Great modification, very clean and separates the functionality well from the installer code. I'll run a few tests in the afternoon (local time) and merge this later today if you feel ready with it :)

Torxed avatar Aug 22 '22 07:08 Torxed

screenshot

Saving one of the odd results from my testing that stood out. Not sure I entered a valid combination hehe. locale-gen accepted it, but it's not one of the valid pre-defined combinations from /etc/locale.conf.

Torxed avatar Aug 22 '22 10:08 Torxed

My thinking behind validating against /etc/locale.gen is that this file contains the locales that are supported by glibc. It gets created by the glibc PKGBUILD using the SUPPORTED file from the glibc repository.

It is possible this is a faulty idea and users would want locales that are not supported by glibc? The localization section of the installation guide on ArchWiki mentions the following:

Edit /etc/locale.gen and uncomment en_US.UTF-8 UTF-8 and other needed locales.

The generating locales section of the locales page of the ArchWiki:

Before a locale can be enabled on the system, it must be generated.
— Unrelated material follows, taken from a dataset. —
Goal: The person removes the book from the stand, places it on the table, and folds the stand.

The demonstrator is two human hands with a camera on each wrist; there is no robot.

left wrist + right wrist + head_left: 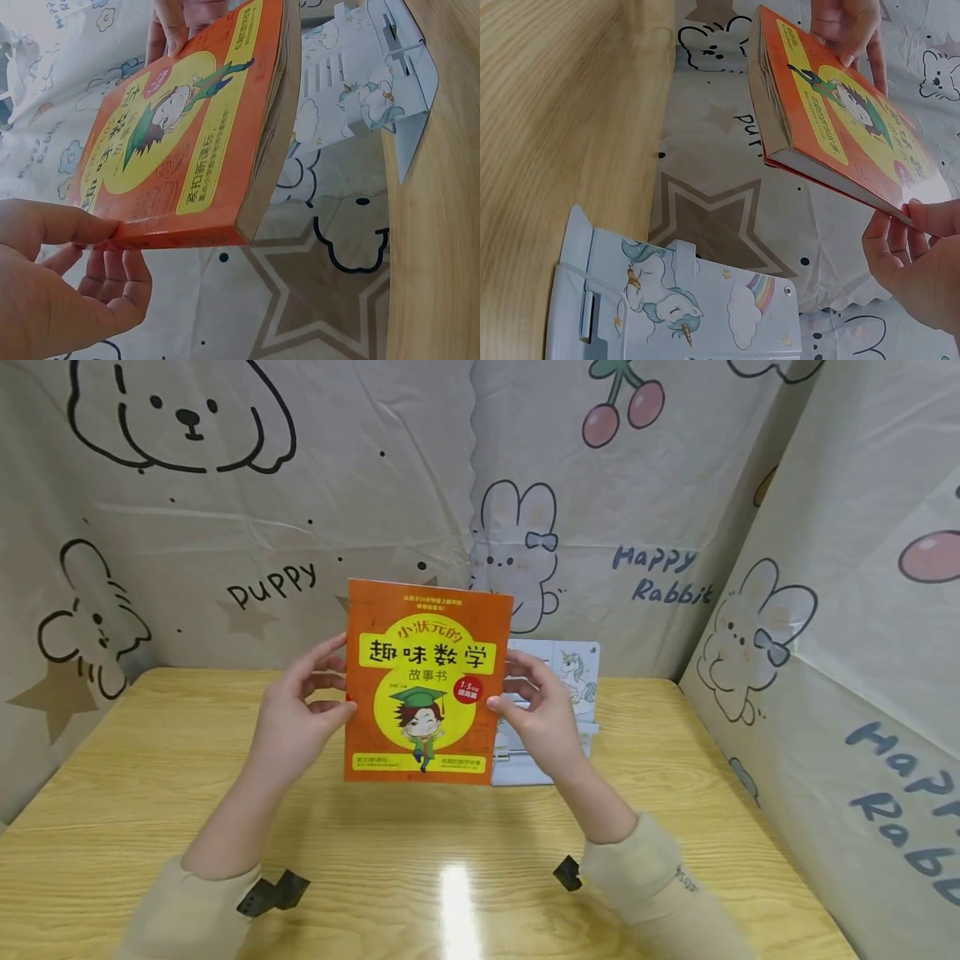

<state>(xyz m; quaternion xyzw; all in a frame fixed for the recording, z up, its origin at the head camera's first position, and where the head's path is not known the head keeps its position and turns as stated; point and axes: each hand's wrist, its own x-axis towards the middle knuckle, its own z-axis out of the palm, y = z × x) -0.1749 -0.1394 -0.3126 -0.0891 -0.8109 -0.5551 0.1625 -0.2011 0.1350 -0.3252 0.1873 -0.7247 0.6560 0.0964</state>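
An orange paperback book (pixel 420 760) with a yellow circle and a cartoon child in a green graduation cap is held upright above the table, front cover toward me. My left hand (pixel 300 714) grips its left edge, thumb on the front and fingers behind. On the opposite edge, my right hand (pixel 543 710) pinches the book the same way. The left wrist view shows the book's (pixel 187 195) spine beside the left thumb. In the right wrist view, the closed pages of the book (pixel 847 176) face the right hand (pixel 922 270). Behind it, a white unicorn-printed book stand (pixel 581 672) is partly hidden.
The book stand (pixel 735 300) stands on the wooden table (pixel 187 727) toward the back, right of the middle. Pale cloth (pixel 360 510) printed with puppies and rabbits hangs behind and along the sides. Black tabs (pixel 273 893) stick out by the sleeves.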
This can be achieved by uncommenting applicable entries in /etc/locale.gen, and running locale-gen. Equivalently, commenting entries disables their respective locales.

Both are stating to uncomment entries rather than append entries and this appears to be intention when consider the /etc/locale.gen file is created from the localedata/SUPPORTED file from glibc. The action of uncommenting will leave one with only supported locales.

The locale you tested has the @euro modifier with UTF-8 encoding. All of the locales in /etc/locale.gen that have that modifier have the encoding ISO-8859-15. Here are two more locales that I'm not sure make sense but locale-gen generates them:

Generating locales...
  en_US.ISO-8859-15... done
  en_US.GB18030... done
Generation complete.

Also, I'm working on just a few more changes that I would like to commit to this pull request.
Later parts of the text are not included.